* The problem *
The lines to reproduce from the material below are those from the one containing "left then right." through the one containing "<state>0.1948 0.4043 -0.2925", both included; write them out exactly and add nothing.

*** Source data Section Begins ***

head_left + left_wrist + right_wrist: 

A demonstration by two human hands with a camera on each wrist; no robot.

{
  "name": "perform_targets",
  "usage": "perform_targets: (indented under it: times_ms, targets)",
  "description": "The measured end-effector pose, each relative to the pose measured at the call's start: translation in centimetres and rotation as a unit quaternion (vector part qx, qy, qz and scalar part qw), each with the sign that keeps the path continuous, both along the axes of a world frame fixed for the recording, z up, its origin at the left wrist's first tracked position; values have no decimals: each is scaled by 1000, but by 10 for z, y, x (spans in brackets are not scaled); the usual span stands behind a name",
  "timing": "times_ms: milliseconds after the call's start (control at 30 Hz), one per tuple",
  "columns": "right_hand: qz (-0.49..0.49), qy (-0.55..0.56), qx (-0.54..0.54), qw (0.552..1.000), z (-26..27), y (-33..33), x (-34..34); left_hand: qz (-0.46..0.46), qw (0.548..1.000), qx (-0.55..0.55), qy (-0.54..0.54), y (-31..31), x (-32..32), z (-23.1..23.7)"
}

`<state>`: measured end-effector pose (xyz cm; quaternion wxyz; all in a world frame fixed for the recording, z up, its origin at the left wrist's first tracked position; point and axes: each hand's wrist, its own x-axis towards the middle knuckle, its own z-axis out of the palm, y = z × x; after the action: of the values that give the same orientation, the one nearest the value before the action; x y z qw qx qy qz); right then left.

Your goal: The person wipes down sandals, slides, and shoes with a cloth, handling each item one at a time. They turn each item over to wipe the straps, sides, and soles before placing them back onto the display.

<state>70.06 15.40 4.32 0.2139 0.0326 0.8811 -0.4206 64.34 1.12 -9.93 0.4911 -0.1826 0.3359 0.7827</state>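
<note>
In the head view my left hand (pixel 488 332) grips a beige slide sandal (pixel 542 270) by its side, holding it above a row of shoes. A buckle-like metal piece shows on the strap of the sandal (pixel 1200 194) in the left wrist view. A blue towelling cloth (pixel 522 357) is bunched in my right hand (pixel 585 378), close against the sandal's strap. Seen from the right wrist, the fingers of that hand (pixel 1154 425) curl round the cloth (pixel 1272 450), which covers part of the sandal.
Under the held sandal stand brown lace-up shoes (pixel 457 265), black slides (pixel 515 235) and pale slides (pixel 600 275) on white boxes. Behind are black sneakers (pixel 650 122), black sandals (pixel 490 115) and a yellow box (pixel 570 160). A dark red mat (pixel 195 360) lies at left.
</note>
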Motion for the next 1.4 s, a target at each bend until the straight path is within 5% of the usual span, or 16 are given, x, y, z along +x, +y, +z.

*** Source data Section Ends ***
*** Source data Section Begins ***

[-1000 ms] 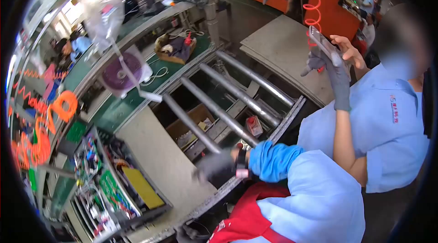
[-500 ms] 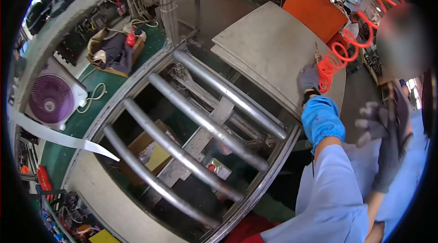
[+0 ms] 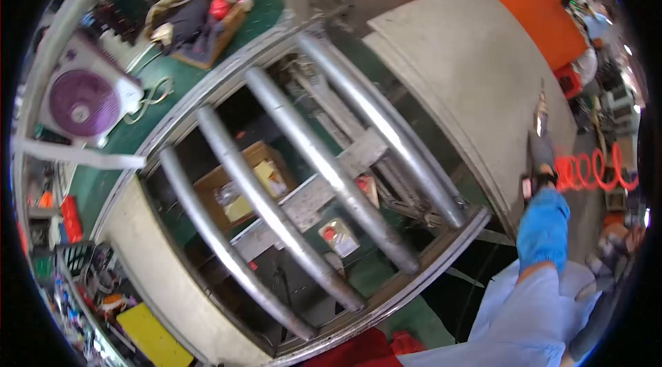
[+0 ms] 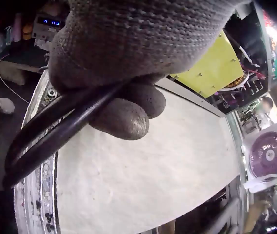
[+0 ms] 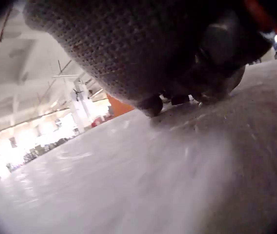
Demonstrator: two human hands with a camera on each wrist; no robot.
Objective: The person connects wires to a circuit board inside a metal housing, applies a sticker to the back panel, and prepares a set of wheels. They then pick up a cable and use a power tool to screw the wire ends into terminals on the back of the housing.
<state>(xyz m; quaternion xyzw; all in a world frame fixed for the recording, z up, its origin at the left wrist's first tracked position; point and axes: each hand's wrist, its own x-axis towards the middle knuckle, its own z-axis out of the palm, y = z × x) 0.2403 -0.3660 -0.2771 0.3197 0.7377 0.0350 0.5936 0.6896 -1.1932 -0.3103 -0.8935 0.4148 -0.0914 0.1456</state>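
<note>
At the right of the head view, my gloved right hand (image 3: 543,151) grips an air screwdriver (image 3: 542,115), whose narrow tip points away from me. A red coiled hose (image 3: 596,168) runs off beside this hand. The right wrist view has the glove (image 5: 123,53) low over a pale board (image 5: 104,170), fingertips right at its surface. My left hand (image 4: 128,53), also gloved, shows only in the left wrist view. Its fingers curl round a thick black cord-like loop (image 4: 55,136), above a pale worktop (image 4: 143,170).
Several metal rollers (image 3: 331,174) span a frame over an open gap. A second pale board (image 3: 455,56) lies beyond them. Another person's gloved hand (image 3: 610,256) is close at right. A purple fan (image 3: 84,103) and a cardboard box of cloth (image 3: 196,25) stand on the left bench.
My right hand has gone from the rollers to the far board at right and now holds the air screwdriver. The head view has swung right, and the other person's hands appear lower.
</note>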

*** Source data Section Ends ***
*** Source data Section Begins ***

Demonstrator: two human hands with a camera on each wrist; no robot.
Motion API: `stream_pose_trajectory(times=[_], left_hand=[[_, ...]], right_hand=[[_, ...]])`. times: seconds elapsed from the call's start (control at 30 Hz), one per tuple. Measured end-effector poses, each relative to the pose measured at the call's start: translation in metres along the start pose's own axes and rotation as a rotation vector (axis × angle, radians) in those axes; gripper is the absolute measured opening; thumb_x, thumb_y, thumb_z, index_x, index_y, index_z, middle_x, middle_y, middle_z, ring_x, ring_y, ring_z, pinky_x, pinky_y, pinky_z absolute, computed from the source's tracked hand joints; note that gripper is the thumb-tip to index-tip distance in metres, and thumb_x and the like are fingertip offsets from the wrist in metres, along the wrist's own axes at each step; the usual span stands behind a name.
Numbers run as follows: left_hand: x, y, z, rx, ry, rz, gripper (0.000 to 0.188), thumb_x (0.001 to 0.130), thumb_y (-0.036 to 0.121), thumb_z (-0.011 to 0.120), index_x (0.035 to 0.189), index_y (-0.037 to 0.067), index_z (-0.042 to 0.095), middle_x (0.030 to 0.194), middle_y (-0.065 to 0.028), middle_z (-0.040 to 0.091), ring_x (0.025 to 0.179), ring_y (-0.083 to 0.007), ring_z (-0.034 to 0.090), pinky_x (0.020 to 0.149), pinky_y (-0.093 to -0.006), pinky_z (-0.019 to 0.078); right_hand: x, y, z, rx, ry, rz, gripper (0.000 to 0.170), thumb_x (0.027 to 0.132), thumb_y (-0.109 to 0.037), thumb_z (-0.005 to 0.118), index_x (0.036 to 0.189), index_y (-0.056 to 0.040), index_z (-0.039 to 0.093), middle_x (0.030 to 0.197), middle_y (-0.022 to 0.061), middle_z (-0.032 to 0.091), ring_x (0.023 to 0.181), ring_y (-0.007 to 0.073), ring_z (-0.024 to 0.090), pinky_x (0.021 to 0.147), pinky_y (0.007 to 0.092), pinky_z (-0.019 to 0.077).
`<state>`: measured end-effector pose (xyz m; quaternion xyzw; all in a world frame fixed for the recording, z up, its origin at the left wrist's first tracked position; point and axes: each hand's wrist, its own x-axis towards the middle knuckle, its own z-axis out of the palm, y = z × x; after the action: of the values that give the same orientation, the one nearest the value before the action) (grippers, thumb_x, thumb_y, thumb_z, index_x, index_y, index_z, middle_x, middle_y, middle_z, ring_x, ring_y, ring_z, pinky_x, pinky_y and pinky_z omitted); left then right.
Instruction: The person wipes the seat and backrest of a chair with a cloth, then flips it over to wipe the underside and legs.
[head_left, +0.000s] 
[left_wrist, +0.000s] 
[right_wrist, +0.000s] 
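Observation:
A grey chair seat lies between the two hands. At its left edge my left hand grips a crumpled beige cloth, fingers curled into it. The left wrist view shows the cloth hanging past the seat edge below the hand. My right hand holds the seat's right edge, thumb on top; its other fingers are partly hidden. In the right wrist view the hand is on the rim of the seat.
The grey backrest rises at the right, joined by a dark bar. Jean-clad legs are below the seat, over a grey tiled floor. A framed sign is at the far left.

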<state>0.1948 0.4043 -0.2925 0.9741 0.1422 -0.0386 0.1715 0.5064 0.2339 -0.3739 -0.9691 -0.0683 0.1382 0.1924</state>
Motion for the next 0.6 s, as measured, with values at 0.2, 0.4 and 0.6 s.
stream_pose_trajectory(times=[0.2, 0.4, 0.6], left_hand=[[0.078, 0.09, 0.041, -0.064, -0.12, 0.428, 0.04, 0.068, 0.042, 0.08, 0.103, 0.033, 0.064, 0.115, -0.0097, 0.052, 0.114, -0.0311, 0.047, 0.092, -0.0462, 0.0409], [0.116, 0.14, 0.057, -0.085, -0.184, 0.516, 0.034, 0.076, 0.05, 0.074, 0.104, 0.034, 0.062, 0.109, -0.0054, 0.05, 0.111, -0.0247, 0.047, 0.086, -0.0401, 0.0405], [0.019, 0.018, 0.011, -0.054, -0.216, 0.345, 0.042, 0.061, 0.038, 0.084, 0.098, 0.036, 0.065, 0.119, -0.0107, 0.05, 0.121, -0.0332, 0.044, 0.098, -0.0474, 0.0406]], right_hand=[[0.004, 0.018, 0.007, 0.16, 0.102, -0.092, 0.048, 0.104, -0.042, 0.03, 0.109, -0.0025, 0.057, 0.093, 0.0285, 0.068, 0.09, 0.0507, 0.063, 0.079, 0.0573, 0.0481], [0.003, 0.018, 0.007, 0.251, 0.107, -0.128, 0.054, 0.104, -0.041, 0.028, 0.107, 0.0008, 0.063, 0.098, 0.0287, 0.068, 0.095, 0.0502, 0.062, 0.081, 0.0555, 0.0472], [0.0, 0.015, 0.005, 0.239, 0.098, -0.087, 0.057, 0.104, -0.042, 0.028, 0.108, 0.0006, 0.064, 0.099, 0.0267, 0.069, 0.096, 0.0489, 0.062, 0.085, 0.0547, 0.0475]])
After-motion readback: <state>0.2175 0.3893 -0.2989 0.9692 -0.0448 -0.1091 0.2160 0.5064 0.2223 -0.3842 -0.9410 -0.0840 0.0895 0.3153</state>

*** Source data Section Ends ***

* Output *
`<state>`: measured end-effector pose (xyz m; quaternion xyzw; all in a world frame fixed for the recording, z up, its origin at the left wrist's first tracked position; point and axes: each hand's wrist, its own x-axis towards the middle knuckle, its own z-axis out of the palm, y = z × x; after the action: of the values that give the same orientation, the one nearest the value before the action) (grippers, thumb_x, thumb_y, thumb_z, index_x, index_y, index_z, middle_x, middle_y, middle_z, ring_x, ring_y, ring_z, pinky_x, pinky_y and pinky_z omitted); left then right.
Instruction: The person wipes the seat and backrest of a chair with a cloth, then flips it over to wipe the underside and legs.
[head_left, +0.000s] 
[left_wrist, +0.000s] 
[right_wrist, +0.000s] 
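Observation:
A grey chair seat lies between the two hands. At its left edge my left hand grips a crumpled beige cloth, fingers curled into it. The left wrist view shows the cloth hanging past the seat edge below the hand. My right hand holds the seat's right edge, thumb on top; its other fingers are partly hidden. In the right wrist view the hand is on the rim of the seat.
The grey backrest rises at the right, joined by a dark bar. Jean-clad legs are below the seat, over a grey tiled floor. A framed sign is at the far left.
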
<state>0.1948 0.4043 -0.2925 0.9741 0.1422 -0.0386 0.1715 0.5064 0.2339 -0.3739 -0.9691 -0.0683 0.1382 0.1924</state>

With that, the answer is done.